Where the old lobby used to be in front is now part of an expanded newsroom, which sweeps around a corner to take in most of the front part of the first floor. And down in the basement, we see the master control hub McGraw Hill had built a few years earlier for all of its stations: whether you’re watching KMGH in Denver or KERO in Bakersfield or KGTV in San Diego, your ABC programming is coming from Indianapolis. (This facility has since been expanded to include the Scripps-Howard stations; combined with the LIN hub down the street at WISH-TV, this means something like 35 TV stations all have master control along these few blocks – and if you’re in Buffalo, your CBS, CW and ABC stations all have master control operators here on Meridian Street!)
Want to see some vintage pictures of this facility, all the way back to its construction in 1952? This site has plenty!
The southernmost of the Meridian Street TV studios, at 1000 N. Meridian, belongs to Dispatch-owned NBC affiliate WTHR (Channel 13), the market’s top-rated station, and it had just taken the wraps off a facelift of its own when we stopped by in late December 2014 en route to watching the big WISH-WTTV affiliation shuffle playing out.

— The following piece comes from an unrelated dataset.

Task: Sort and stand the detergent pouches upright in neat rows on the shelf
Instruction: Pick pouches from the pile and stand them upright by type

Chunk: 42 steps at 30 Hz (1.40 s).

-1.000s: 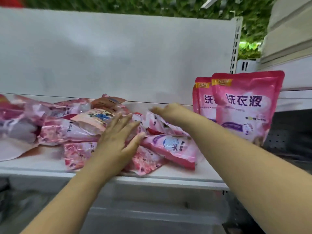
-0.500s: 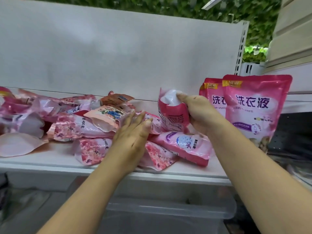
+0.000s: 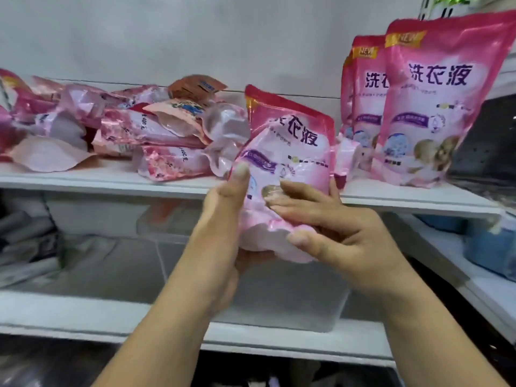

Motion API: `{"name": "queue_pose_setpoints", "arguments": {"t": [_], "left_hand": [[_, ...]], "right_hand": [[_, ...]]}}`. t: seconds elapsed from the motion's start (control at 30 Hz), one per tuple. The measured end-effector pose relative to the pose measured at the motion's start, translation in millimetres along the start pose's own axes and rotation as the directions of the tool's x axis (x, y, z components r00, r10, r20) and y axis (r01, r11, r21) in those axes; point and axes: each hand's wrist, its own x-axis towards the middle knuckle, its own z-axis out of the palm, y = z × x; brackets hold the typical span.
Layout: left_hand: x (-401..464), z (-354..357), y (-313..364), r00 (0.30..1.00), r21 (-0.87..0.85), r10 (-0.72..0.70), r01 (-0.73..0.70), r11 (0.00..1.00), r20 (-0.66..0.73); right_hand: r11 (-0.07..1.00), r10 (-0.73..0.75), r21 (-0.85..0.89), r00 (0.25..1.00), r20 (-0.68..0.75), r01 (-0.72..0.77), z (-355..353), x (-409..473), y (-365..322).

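Pink held pouch (image 3: 290,152) with red top, purple lettering. Same pink on two standing pouches (image 3: 435,107) far right. White shelf (image 3: 83,180).

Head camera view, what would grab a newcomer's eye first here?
Both hands, left hand and right hand, grip a pink detergent pouch in front of the shelf. At right, two matching pouches stand upright; a jumbled pile of pouches lies to the left.
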Motion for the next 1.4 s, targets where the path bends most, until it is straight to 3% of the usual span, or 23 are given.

WTHR’s previous news set had been moved to the smaller second studio during a lengthy reconstruction of the main studio, and the result sure was worth it.
The new set, which debuted in December, was designed by Clickspring, the same folks responsible for NBC’s network and O&O studios, among others – and it’s a neat combination of LCD screens, backlit panels and what we’re told is the only track-mounted camera in a local market this size. (It looks awfully nice on the air, too!)
Down the hall, the control room has been fully modernized for HD news production, and master control originates the main NBC signal as well as MeTV and a weather subchannel.
And now there’s still more of Indianapolis to see: on our next visit, we’ll have to see the new “CBS4” news operation, among other changes in this constantly-changing market.
Thanks to WICR’s Scott Uecker and the legendary Bill Shirk for the tours!